Die Zyklone HEINRICH I wurde mit 995 hPa auch am Folgetag südlich von Island analysiert, besaß jedoch mit ihrem nun vollständig okkludierten Frontensystem kaum noch Einfluss auf das Wettergeschehen. Dennoch konnten in Island nochmals 7 l/m² in Akurnes oder 5 l/m² in Dalatangi in einem Beobachtungszeitraum von 15 Stunden gemessen werden. Der Wirbel HEINRICH II verlagerte sich derweil mit einem Kerndruck von etwa 1010 hPa nach Nordosten bis über die südwestliche Küste Norwegens.
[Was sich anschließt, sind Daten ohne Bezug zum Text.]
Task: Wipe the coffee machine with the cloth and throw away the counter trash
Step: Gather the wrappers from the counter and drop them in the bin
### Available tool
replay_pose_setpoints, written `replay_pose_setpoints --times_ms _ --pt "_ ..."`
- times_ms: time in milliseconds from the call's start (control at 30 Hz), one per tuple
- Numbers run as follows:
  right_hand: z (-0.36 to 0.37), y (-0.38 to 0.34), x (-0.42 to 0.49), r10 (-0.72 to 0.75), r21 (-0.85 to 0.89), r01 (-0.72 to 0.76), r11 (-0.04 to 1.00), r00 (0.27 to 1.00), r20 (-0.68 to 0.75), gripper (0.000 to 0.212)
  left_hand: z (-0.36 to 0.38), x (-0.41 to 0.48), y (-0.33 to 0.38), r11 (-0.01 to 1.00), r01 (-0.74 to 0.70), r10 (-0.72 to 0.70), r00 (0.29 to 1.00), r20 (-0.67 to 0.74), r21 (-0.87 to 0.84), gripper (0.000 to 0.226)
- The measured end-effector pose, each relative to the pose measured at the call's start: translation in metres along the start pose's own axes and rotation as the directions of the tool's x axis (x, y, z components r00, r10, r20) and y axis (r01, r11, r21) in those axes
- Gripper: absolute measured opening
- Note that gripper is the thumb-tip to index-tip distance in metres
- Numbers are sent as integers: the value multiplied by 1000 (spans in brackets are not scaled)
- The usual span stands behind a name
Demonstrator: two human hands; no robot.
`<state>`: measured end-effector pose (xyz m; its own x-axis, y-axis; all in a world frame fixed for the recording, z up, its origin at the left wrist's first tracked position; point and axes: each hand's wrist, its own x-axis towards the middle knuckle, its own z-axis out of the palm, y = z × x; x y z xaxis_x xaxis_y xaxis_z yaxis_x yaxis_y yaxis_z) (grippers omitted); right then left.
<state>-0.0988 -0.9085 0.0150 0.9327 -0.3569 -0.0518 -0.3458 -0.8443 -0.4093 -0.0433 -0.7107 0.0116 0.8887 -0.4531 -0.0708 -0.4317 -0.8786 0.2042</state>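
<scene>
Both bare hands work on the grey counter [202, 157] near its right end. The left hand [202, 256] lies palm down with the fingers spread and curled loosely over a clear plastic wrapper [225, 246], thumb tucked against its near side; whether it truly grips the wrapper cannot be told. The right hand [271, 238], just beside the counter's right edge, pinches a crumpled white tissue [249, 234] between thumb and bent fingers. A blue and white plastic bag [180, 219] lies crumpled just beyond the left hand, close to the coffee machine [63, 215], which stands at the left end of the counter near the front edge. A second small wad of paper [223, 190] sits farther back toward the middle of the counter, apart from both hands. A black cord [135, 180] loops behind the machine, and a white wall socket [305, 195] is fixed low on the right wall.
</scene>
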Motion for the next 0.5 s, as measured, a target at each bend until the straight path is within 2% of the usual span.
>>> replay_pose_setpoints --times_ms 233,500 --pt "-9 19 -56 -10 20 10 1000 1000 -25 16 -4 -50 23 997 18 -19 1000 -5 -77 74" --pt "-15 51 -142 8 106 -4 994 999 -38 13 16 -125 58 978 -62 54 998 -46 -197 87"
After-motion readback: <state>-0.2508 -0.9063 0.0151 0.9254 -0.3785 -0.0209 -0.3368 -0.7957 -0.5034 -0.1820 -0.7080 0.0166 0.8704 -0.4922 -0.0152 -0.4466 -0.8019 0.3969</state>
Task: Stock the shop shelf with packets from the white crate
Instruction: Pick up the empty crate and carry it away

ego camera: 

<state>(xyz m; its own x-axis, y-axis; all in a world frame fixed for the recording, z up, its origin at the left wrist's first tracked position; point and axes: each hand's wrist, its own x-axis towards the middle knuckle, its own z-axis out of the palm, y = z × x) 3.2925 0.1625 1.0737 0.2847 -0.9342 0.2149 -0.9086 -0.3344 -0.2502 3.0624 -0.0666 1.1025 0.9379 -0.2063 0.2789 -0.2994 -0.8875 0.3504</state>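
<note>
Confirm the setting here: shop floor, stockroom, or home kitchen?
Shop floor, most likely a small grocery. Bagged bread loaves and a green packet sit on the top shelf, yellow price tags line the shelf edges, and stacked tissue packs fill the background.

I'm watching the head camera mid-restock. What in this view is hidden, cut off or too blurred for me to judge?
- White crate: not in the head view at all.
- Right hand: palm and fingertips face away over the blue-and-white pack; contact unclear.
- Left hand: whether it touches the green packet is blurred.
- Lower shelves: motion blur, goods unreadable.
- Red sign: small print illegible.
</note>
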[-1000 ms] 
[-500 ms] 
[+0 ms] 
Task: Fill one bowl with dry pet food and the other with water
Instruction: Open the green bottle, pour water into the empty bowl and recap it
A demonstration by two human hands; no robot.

Von dort führte die Warmfront nach Norden bis nach Mittelnorwegen, wo sie sich mit der Kaltfront eines kleinräumigen Tiefs über der Norwegischen See verband. Die Kaltfront verlief über Schleswig-Holstein, Hamburg, Köln und Frankreich bis zu den Pyrenäen. Der Kaltfront vorgelagert war dabei erneut eine Konvergenzlinie, die sich von Hamburg bis zu den österreichischen Alpen erstreckte. Auch in Deutschland wirkte sich der Zustrom der kälteren Subpolarluft auf die Tageshöchsttemperaturen aus. Wie zuvor in Frankreich sanken die Maxima erneut um bis zu 10 Grad herab, wie zum Beispiel an der Station Dresden-Klotzsche. Während dort am Vortag noch 28,6°C gemessen wurden, betrug das Maxima nun nur noch 18,3°C. Die an der Front und an der Konvergenzlinie entstehenden und zum Teil schauerartig verstärkten Niederschläge hielten auch in der vorangegangenen Nacht an. Innerhalb von nur 6 Stunden bis 01 Uhr MEZ wurden dabei 34 l/m² an der Station Chambery/Aix-les-Bains und 27 l/m² in Besançon verzeichnet. Bis zum Morgen summierten sich die Niederschläge in Deutschland und in der Schweiz hingegen auf 12-stündige Mengen von 37 l/m² auf dem schweizerischen Napf, 40 l/m² in Bad Marienberg und 42 l/m² in Cronhütte. Vielerorts nahm die Intensität der Niederschläge im Laufe des Tages wieder ab. In Evanger in Norwegen wurden 12-stündig noch 15 l/m² sowie in Baruth und auf dem Feldberg in Mecklenburg je 23 l/m² registriert. Lediglich im österreichischen Mönichkirchen sorgten kräftige Schauer und Gewitter für eine extreme Niederschlagsmenge von 60 l/m² innerhalb von 3 Stunden bis 16 Uhr MEZ.

Das Tief HEINRICH I verblieb in der Folge weiterhin stationär über dem Seegebiet zwischen Island und den Britischen Inseln, wies am 05.06. jedoch kein zugehöriges Frontensystem mehr auf und löste sich bis zum Abend auf. Der Wirbel HEINRICH II zog weiter nach Nordosten und befand sich über dem Raum Trondheim. Dessen Frontensystem war inzwischen vollständig okkludiert, wobei je eine Okklusion nach Osten bis über Finnland und nach Südosten bis zur schwedischen Ostseeinsel Gotland verliefen. Nochmals konnten im Bereich des Tiefs HEINRICH II 12-stündige Niederschlagsmengen von 12 l/m² in Snåsa, 17 l/m² in Korsvattnet und 20 l/m² in Verdal-Reppe gemessen.

Das Tiefdruckgebiet HEINRICH II verlagerte sich dabei im Tagesverlauf unter Abschwächung bis über Mittelschweden und löste sich schließlich auf, wodurch das Tiefdrucksystem HEINRICH am Folgetag nicht mehr auf der Berliner Wetterkarte analysiert werden konnte.